▼▼▼

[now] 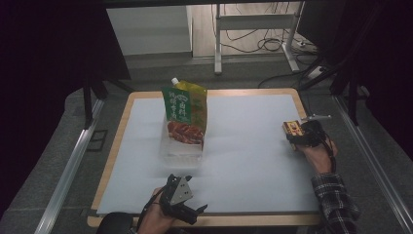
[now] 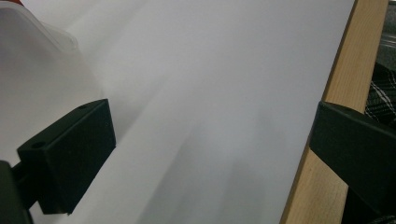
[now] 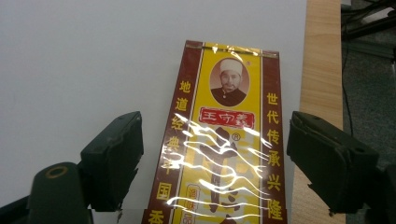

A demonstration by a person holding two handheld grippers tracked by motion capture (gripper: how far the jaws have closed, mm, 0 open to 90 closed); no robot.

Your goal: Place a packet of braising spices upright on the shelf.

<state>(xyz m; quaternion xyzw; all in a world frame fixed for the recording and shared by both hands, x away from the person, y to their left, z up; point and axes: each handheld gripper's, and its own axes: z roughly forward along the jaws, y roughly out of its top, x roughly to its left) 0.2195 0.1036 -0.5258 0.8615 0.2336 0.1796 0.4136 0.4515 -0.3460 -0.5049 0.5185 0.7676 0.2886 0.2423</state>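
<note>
The yellow-and-brown packet point(image 3: 222, 140) lay flat by the counter's point(image 1: 253, 161) right edge, its long axis running straight out between the right gripper's point(image 3: 215, 158) spread, untouching fingers point(image 3: 114, 158), while the left gripper point(image 2: 205, 154) idled open at the near edge.

Wooden-edged table point(image 1: 113, 146) with white top sheet, dim light. Grey carpet floor point(image 1: 53, 161) around. Metal rails point(image 1: 68, 170) left and right. Far: white desk frame point(image 1: 253, 22), tangled cables point(image 1: 265, 41), dark curtains point(image 1: 44, 48) both sides.
</note>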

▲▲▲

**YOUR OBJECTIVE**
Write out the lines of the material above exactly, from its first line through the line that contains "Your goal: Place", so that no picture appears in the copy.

**EXPECTED OUTPUT**
[now] 
[now] 
[now] 

A demonstration by a person holding two handheld grippers tracked by motion capture (gripper: how far the jaws have closed, mm, 0 open to 90 closed); no robot.

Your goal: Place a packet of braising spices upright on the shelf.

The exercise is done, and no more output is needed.